The concept of observability represents the evolution of monitoring tools as we have known them so far. It is not so much a new trend that aims to replace IT monitoring tools, but rather an attitude that aims to make monitoring suitable for the new architectural environments of companies.
Borrowed from the mathematical theory of control, observability refers to the ability to deduce the internal states of a system based on external inputs. Applied to corporate IT, this approach modifies the classic monitoring understood as the process of translating the data from the infrastructure log metrics into meaningful insights. The property of observability includes the ability of the infrastructure log metrics to deduce the performance characteristics associated with internal components. Especially today, faced with distributed infrastructures that operate across multiple levels of software abstraction and virtualization, the need for performance analysis can no longer be limited to the reactive monitoring of individual components.

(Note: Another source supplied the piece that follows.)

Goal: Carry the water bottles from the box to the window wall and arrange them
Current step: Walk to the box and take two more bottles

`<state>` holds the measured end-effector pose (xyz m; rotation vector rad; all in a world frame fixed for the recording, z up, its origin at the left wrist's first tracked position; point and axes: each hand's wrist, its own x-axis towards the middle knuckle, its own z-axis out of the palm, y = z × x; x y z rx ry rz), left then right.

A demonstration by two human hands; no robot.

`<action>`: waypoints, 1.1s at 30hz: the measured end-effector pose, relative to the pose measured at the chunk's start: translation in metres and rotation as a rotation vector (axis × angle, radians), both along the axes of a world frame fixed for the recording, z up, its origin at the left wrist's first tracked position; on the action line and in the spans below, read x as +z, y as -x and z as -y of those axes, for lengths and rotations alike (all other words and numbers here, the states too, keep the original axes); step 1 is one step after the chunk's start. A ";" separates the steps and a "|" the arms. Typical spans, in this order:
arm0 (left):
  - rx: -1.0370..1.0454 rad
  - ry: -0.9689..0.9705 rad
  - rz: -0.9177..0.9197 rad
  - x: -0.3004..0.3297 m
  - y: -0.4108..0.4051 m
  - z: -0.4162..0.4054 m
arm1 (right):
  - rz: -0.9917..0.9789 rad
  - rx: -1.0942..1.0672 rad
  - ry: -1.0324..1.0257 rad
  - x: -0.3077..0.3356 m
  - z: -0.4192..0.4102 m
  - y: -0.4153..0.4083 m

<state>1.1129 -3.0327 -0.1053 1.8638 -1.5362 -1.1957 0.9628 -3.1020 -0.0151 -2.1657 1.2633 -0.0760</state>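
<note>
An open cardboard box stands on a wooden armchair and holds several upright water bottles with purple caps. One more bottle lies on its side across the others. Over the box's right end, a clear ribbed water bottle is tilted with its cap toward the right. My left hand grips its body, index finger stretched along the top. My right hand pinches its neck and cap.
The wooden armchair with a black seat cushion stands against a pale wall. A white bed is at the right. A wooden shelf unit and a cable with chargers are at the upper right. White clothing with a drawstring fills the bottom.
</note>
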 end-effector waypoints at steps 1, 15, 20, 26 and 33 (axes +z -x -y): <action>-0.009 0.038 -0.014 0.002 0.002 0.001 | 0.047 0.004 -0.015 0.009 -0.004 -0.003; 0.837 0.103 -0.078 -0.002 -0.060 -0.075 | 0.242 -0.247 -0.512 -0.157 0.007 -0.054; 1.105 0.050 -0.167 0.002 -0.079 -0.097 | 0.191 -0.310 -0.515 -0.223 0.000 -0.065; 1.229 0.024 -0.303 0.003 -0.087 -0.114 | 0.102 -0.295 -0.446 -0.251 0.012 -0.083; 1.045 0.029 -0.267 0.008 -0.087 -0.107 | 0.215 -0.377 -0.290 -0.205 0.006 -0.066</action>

The complexity of the environments that drives observability
It should be noted that observability goes hand in hand with the increase in the complexity of the environments to be monitored, considering the increasingly high expectation from end-users. Such environments see the coexistence of cloud platforms, containers and microservices together with the growing adoption of DevOps practices aimed at improving the customer experience, increasing operational efficiency and accelerating the speed of development. In this scenario, Gartner argues that “traditional monitoring systems capture and examine signals in relative isolation, with alerts linked to threshold or rate-of-change violations. The observability tools, on the other hand, allow us to explain the unexpected behavior of the system more effectively ”. For this reason vendors such as Dynatrace, specialized in APM (Application Performance Monitoring) solutions, or Splunk, focused on SIEM (Security Information and Event Management) products, have made observability the key with which to enable companies to reduce both numbers of service outages both their impact and their severity.

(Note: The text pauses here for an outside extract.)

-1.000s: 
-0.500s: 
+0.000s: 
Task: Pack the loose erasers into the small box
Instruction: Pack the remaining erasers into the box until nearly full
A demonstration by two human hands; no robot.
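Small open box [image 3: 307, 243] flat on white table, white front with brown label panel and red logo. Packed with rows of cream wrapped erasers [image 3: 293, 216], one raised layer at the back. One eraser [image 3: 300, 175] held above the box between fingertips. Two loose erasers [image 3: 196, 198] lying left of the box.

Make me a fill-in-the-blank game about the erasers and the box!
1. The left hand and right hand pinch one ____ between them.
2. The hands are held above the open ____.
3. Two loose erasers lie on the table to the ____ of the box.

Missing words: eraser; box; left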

Why system integrators help with observability
The suppliers mentioned above are not the only ones to have introduced a transformation of monitoring with a view to observability. Other brands such as Zabbix, Micro Focus and BMC, for example, are also moving in the same direction. This is the reason why it is not easy to carry out a software selection to identify the best tool to support observability. It is often from the combination of multiple systems that the organization can derive the greatest benefits for monitoring infrastructure and applications. In this sense, system integrators can become a valuable partner in choosing the observability model that adequately responds to the specific situation. Whether you are moving workloads to the cloud for the first time, or you are starting to deploy containerized applications or running microservices in production, it is essential to implement a monitoring method that - quoting Gartner again - to "identify and correct previously invisible anomalies".

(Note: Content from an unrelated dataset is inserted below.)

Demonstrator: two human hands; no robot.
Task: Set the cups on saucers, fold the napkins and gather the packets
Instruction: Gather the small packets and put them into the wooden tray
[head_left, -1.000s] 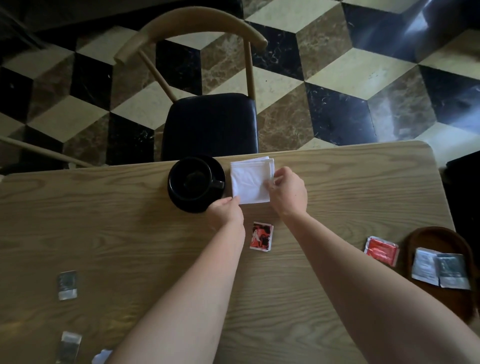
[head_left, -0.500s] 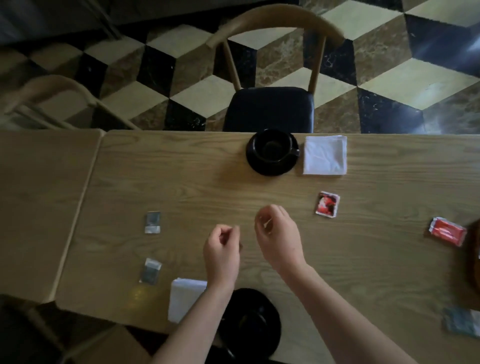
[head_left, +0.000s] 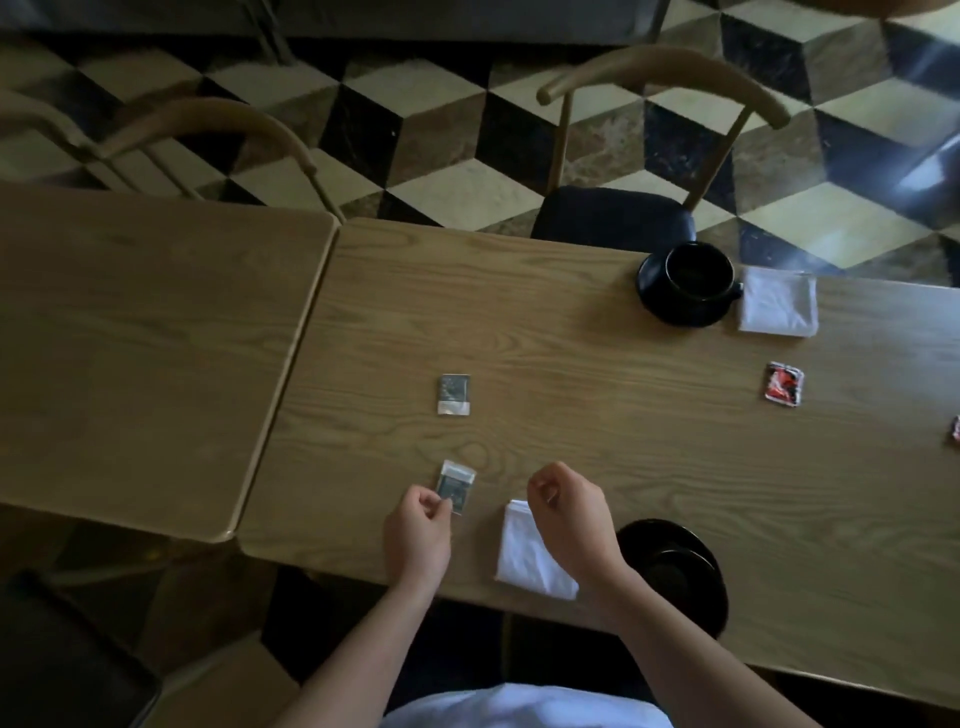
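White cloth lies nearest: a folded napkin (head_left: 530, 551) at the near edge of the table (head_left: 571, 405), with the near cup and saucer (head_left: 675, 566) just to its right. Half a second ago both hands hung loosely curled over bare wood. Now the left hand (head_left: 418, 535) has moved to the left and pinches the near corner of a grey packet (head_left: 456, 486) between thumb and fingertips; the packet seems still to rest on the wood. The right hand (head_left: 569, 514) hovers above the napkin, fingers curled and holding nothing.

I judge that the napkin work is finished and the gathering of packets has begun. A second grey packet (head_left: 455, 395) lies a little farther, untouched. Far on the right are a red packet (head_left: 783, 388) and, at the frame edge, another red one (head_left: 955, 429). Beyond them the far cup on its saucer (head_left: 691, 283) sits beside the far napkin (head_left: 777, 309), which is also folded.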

Observability for less observable systems, too
The convenience of being supported by a system integrator with specific monitoring skills can be understood by thinking about what observability actually means. Observability depends on the simplicity of the system, the in-depth representation of performance metrics and the ability of the monitoring tools to identify the correct metrics. Unfortunately, this hypothesis collides with a complex reality: the continuous analysis of so many data generates volumes of alerts and false positives that are often unnecessary. In practice, when the infrastructure has characteristics of low observability, to be able to monitor it correctly it is essential to both evaluate the correct metrics and carefully filter the "noise", for example by using solutions based on Artificial Intelligence. That is why the concept of observability has now assumed a central role also in the development methodologies of the software life cycle, thanks to the preparation of systems that are natively able to provide the information needed to be observed.